**Exercise objective**
Repeat the whole listing below, word for word.
[Source material]
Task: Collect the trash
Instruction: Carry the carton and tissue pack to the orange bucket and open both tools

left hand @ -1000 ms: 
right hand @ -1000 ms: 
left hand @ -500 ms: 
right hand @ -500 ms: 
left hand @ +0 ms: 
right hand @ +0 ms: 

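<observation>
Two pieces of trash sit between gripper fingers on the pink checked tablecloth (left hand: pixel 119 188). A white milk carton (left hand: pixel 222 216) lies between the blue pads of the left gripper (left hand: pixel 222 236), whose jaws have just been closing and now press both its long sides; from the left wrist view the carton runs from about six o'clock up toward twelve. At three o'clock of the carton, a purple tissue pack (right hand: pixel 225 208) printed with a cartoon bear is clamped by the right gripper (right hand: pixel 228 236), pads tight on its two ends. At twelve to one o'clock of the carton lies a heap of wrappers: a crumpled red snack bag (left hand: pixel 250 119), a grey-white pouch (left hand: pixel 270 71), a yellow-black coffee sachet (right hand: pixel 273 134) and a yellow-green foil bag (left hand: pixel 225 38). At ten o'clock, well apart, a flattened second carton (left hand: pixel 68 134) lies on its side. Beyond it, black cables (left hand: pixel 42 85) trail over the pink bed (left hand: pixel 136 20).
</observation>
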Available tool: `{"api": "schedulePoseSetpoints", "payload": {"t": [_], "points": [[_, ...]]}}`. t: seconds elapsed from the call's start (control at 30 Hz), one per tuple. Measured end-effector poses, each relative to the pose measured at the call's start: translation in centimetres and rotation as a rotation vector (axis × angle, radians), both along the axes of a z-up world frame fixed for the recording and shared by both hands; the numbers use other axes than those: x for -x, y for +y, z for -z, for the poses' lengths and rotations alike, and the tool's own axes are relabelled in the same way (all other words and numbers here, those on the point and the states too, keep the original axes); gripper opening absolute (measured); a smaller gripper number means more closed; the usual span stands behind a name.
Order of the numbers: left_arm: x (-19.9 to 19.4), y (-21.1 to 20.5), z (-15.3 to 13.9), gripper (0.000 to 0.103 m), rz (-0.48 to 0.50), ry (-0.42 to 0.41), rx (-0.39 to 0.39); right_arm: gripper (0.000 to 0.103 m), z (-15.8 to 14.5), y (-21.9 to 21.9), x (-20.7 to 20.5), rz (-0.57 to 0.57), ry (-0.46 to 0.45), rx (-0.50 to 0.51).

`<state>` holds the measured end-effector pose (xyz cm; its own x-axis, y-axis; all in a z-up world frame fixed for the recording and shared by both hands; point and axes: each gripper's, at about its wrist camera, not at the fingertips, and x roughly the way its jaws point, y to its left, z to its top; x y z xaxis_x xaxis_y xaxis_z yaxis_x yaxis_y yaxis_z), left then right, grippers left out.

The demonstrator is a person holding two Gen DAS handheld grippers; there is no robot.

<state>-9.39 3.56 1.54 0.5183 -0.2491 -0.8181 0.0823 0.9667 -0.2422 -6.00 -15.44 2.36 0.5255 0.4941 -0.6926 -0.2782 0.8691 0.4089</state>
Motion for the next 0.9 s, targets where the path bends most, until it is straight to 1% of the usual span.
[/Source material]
**Solution**
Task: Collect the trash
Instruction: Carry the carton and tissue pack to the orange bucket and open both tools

left hand @ -1000 ms: 
right hand @ -1000 ms: 
left hand @ -500 ms: 
right hand @ -500 ms: 
left hand @ +0 ms: 
right hand @ +0 ms: 

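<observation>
Two pieces of trash sit between gripper fingers on the pink checked tablecloth (left hand: pixel 119 188). A white milk carton (left hand: pixel 222 216) lies between the blue pads of the left gripper (left hand: pixel 222 236), whose jaws have just been closing and now press both its long sides; from the left wrist view the carton runs from about six o'clock up toward twelve. At three o'clock of the carton, a purple tissue pack (right hand: pixel 225 208) printed with a cartoon bear is clamped by the right gripper (right hand: pixel 228 236), pads tight on its two ends. At twelve to one o'clock of the carton lies a heap of wrappers: a crumpled red snack bag (left hand: pixel 250 119), a grey-white pouch (left hand: pixel 270 71), a yellow-black coffee sachet (right hand: pixel 273 134) and a yellow-green foil bag (left hand: pixel 225 38). At ten o'clock, well apart, a flattened second carton (left hand: pixel 68 134) lies on its side. Beyond it, black cables (left hand: pixel 42 85) trail over the pink bed (left hand: pixel 136 20).
</observation>
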Available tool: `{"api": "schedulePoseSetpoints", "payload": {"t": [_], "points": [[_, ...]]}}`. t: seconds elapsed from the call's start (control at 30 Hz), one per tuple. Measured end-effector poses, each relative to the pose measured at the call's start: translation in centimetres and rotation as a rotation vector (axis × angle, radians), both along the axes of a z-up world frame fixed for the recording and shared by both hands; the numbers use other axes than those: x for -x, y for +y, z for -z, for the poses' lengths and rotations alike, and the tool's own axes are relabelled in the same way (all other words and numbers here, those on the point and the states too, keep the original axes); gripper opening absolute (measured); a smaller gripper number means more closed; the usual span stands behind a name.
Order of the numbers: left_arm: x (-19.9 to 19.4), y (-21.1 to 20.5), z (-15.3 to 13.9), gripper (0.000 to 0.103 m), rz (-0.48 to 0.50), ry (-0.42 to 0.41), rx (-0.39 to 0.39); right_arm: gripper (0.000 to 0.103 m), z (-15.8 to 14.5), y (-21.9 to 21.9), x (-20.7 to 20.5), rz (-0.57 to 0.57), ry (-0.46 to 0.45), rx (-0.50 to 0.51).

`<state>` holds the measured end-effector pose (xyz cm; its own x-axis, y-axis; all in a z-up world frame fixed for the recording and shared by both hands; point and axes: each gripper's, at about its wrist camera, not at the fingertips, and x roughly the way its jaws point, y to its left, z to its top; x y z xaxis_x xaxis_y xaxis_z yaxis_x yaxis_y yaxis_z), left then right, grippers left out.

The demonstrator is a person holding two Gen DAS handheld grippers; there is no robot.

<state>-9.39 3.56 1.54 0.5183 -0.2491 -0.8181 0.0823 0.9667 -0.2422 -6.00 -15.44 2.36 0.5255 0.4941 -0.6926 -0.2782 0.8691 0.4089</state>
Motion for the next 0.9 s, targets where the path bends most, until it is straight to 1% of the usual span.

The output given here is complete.